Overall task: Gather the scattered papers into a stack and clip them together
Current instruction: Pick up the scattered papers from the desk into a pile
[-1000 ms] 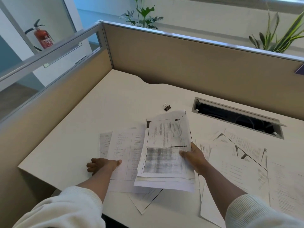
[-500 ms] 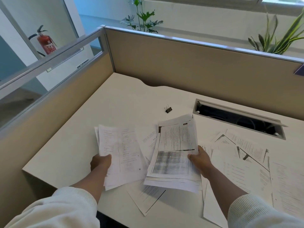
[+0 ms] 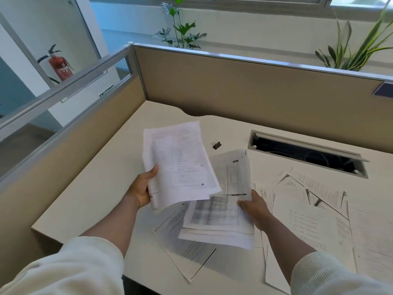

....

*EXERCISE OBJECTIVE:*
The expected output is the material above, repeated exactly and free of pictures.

*RESULT OF THIS TASK:*
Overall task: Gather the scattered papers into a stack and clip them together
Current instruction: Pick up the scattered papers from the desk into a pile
[-1000 ms] 
[-500 ms] 
[+0 ms] 

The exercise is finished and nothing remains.